The following recipe and photography were provided by local blogger Carolyn Hodges of The Dinner Shift.
Move over chicken, there’s a new chick in town! Heinen’s canned chickpeas stand in for chicken in this plant-based version of a buffalo chicken salad sandwich. Ready in about 10 minutes, it makes for a quick and healthy lunch and doubles as a dip or spread for your appetizer table. It can be prepped ahead and refrigerated for up to 5 days to enjoy throughout the week.
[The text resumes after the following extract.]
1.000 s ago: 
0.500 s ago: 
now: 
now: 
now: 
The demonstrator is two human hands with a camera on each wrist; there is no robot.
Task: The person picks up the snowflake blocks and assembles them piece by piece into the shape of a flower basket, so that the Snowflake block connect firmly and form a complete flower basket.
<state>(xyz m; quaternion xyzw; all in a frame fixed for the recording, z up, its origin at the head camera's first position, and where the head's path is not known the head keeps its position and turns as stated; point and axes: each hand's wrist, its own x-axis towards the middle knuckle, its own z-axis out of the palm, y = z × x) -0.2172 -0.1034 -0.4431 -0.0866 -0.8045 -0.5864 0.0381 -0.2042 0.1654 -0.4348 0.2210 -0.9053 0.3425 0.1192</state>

Hummus replaces mayo as the binder in this recipe. Heinen’s has a wide assortment of hummus varieties, but their sriracha carrot hummus is the perfect fresh and bold match for this zesty salad!
- Prep time:
- Total time:
- 1 can Heinen’s organic chickpeas, drained and rinsed
- ⅓ cup Heinen’s sriracha carrot hummus
- 2 Tbsp. Frank’s RedHot buffalo wings hot sauce
- ¼ tsp. garlic powder
- ¼ tsp. onion powder
- 1 celery stalk, finely chopped
- 1 green onion, thinly sliced
- Salt, to taste
- Dave’s Killer Bread thin-sliced sprouted whole grains
- Sliced tomato
- Spinach leaves
- Use a potato masher or fork to mash the chickpeas (don’t over-mash – you still want some texture).
- In a large bowl, combine the mashed chickpeas, hummus, hot sauce, garlic powder and onion powder. Mix until well combined. Fold in the celery and green onions, then season to taste with salt.
- Serve the chickpea salad on lightly toasted bread topped with tomato and spinach.
- Chickpea salad will keep in the fridge for 4-5 days.